EXERCISE OBJECTIVE
Return exactly those lines of the material below that fall between the line holding "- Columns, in" and the line holding "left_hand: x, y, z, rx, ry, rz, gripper", inclusive.

^^^^^^^^^^^^^^^^

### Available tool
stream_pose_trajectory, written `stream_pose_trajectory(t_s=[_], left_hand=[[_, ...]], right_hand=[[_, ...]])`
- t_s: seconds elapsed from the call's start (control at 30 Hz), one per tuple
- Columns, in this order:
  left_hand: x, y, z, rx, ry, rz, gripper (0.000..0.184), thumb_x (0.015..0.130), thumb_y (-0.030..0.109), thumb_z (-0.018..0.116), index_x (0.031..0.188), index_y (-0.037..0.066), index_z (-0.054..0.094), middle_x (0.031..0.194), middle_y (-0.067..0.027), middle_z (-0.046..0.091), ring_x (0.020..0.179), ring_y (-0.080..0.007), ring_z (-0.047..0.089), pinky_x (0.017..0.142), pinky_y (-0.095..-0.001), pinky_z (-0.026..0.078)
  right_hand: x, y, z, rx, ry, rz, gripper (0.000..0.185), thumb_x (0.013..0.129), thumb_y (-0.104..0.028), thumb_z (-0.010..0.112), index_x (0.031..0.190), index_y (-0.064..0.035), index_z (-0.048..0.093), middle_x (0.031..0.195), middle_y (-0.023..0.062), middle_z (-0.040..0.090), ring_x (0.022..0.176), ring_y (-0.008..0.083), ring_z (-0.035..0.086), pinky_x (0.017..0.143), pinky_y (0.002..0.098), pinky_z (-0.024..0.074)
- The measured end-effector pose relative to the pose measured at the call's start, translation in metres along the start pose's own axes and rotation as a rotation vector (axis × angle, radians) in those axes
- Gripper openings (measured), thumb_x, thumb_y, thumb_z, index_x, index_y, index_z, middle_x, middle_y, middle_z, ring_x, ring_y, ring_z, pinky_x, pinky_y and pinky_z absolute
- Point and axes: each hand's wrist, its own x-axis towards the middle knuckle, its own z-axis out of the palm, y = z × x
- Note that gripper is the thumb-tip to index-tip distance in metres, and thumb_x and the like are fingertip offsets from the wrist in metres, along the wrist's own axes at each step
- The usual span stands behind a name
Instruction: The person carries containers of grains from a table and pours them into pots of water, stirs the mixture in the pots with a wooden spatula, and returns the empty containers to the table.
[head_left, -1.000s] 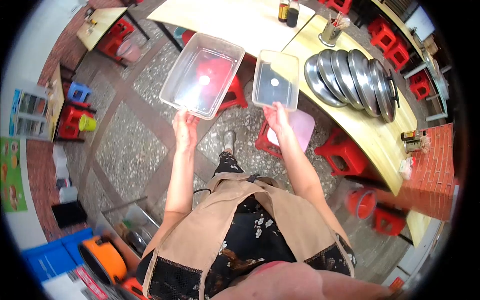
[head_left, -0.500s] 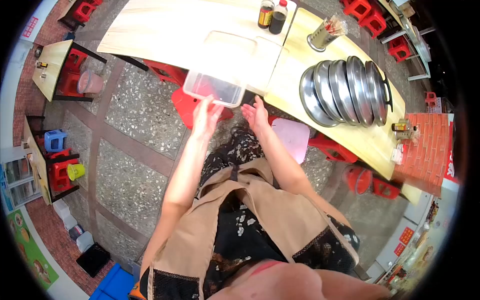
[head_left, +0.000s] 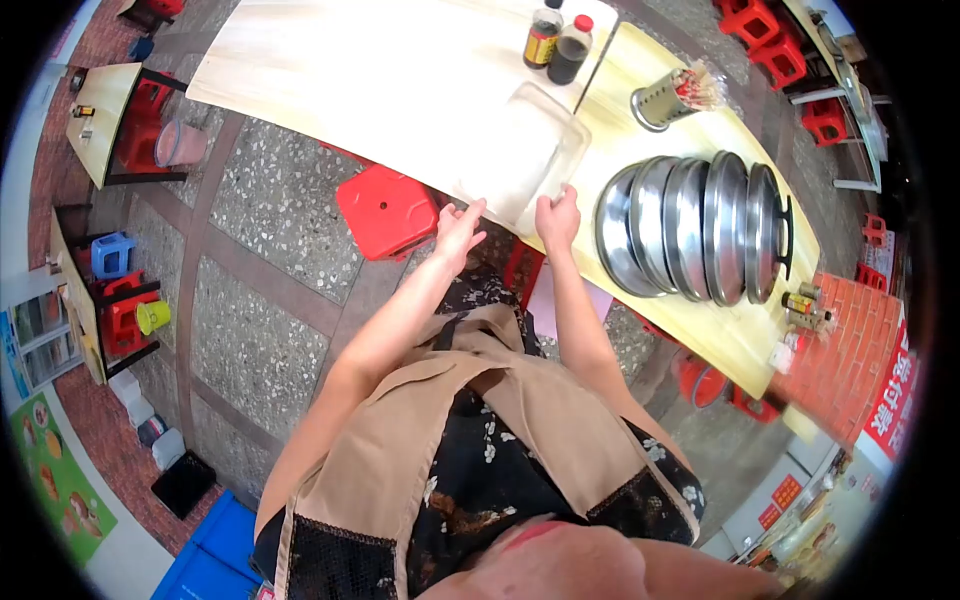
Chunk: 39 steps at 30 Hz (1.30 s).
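Probably light, stiff and slick, the clear container (head_left: pixel 545 150) sits at one o'clock; the right hand (head_left: pixel 558 218) pinches its rim, a sound hold, the left hand (head_left: pixel 460 236) loosely open nearby.

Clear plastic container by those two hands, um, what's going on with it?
A person in a tan apron has both hands at a clear plastic container, where two pale tables meet. The right hand is curled at its right edge; the left hand is near its close side. Whether either is gripping is unclear. Two dark bottles stand beyond it, and overlapping round metal pieces lie to its right.
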Motion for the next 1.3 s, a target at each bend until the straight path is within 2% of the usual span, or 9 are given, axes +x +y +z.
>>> stream_pose_trajectory(t_s=[0.3, 0.33, 0.37, 0.47, 0.6, 0.8, 1.07, 1.2, 1.3], left_hand=[[-0.013, -0.018, -0.098, -0.196, 0.004, 0.017, 0.073, 0.082, 0.03, 0.066, 0.138, 0.005, 0.025, 0.126, -0.0094, 0.043, 0.1, -0.0201, 0.051, 0.08, -0.0355, 0.048], [-0.015, -0.033, -0.087, -0.197, 0.013, 0.012, 0.072, 0.083, 0.03, 0.066, 0.137, 0.005, 0.026, 0.124, -0.009, 0.044, 0.099, -0.0199, 0.052, 0.079, -0.035, 0.049], [-0.019, -0.045, -0.084, -0.186, 0.035, 0.005, 0.069, 0.083, 0.029, 0.065, 0.136, 0.006, 0.027, 0.12, -0.0081, 0.046, 0.097, -0.0187, 0.053, 0.077, -0.0338, 0.049], [-0.044, -0.047, -0.148, -0.293, 0.18, 0.199, 0.06, 0.084, 0.023, 0.063, 0.133, 0.005, 0.034, 0.119, -0.0078, 0.047, 0.094, -0.0178, 0.055, 0.079, -0.0324, 0.048], [-0.09, -0.006, -0.208, 0.021, 0.531, 0.915, 0.048, 0.084, 0.012, 0.058, 0.127, 0.002, 0.041, 0.123, -0.0132, 0.044, 0.105, -0.023, 0.053, 0.089, -0.0334, 0.044], [-0.153, 0.058, -0.375, 0.662, 0.885, 1.714, 0.05, 0.077, 0.019, 0.062, 0.124, 0.007, 0.049, 0.13, -0.0157, 0.043, 0.121, -0.0337, 0.042, 0.101, -0.0465, 0.032], [-0.082, 0.073, -0.668, 0.978, 0.769, 1.57, 0.047, 0.084, 0.032, 0.05, 0.126, 0.012, 0.05, 0.13, -0.0115, 0.047, 0.12, -0.0282, 0.045, 0.103, -0.0473, 0.031], [-0.038, 0.138, -0.802, 1.024, 0.838, 1.53, 0.046, 0.087, 0.039, 0.045, 0.124, 0.012, 0.051, 0.129, -0.0122, 0.049, 0.117, -0.0277, 0.048, 0.102, -0.0449, 0.034], [-0.014, 0.177, -0.929, 0.84, 0.904, 0.949, 0.042, 0.086, 0.026, 0.051, 0.125, 0.009, 0.049, 0.128, -0.0167, 0.048, 0.116, -0.0342, 0.047, 0.099, -0.0431, 0.036]], right_hand=[[0.027, 0.045, -0.033, -0.319, 0.068, 0.129, 0.063, 0.073, -0.029, 0.056, 0.129, -0.0038, 0.041, 0.094, 0.0267, 0.062, 0.089, 0.0409, 0.059, 0.08, 0.0477, 0.0453], [0.038, 0.119, -0.036, -0.396, 0.434, -0.269, 0.069, 0.076, -0.038, 0.053, 0.127, 0.007, 0.038, 0.116, 0.0296, 0.052, 0.107, 0.0398, 0.051, 0.092, 0.0483, 0.0375], [0.027, 0.117, -0.072, -0.554, 0.356, 0.012, 0.076, 0.077, -0.045, 0.053, 0.13, 0.0067, 0.036, 0.131, 0.0265, 0.041, 0.119, 0.0395, 0.041, 0.098, 0.052, 0.0297], [0.029, 0.054, -0.059, -0.307, 0.669, -0.429, 0.08, 0.073, -0.04, 0.065, 0.132, 0.0049, 0.035, 0.128, 0.0258, 0.043, 0.115, 0.0416, 0.042, 0.097, 0.0507, 0.0314], [-0.02, -0.07, 0.078, 0.359, 0.102, -0.573, 0.058, 0.087, -0.032, 0.057, 0.13, 0.0037, 0.039, 0.128, 0.0182, 0.046, 0.116, 0.0309, 0.044, 0.098, 0.0448, 0.0333], [-0.286, -0.292, 0.24, 0.861, -1.634, 0.115, 0.049, 0.095, -0.039, 0.036, 0.126, -0.0029, 0.047, 0.128, 0.011, 0.047, 0.116, 0.0234, 0.046, 0.101, 0.0372, 0.0347], [-0.463, -0.418, 0.397, 0.521, -2.077, 0.062, 0.056, 0.096, -0.043, 0.023, 0.133, -0.0026, 0.036, 0.132, 0.0133, 0.044, 0.121, 0.0246, 0.043, 0.105, 0.0414, 0.0312], [-0.467, -0.514, 0.482, 0.625, -2.105, 0.485, 0.055, 0.092, -0.045, 0.036, 0.127, -0.0025, 0.044, 0.121, 0.0136, 0.054, 0.113, 0.0241, 0.051, 0.096, 0.0384, 0.0392], [-0.483, -0.584, 0.57, 0.597, -1.97, 0.309, 0.051, 0.09, -0.046, 0.043, 0.119, -0.005, 0.051, 0.107, 0.0111, 0.062, 0.099, 0.0226, 0.057, 0.088, 0.0358, 0.043]])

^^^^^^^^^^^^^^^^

EXERCISE OUTPUT
- Columns, in this order:
  left_hand: x, y, z, rx, ry, rz, gripper (0.000..0.184), thumb_x (0.015..0.130), thumb_y (-0.030..0.109), thumb_z (-0.018..0.116), index_x (0.031..0.188), index_y (-0.037..0.066), index_z (-0.054..0.094), middle_x (0.031..0.194), middle_y (-0.067..0.027), middle_z (-0.046..0.091), ring_x (0.020..0.179), ring_y (-0.080..0.007), ring_z (-0.047..0.089), pinky_x (0.017..0.142), pinky_y (-0.095..-0.001), pinky_z (-0.026..0.078)

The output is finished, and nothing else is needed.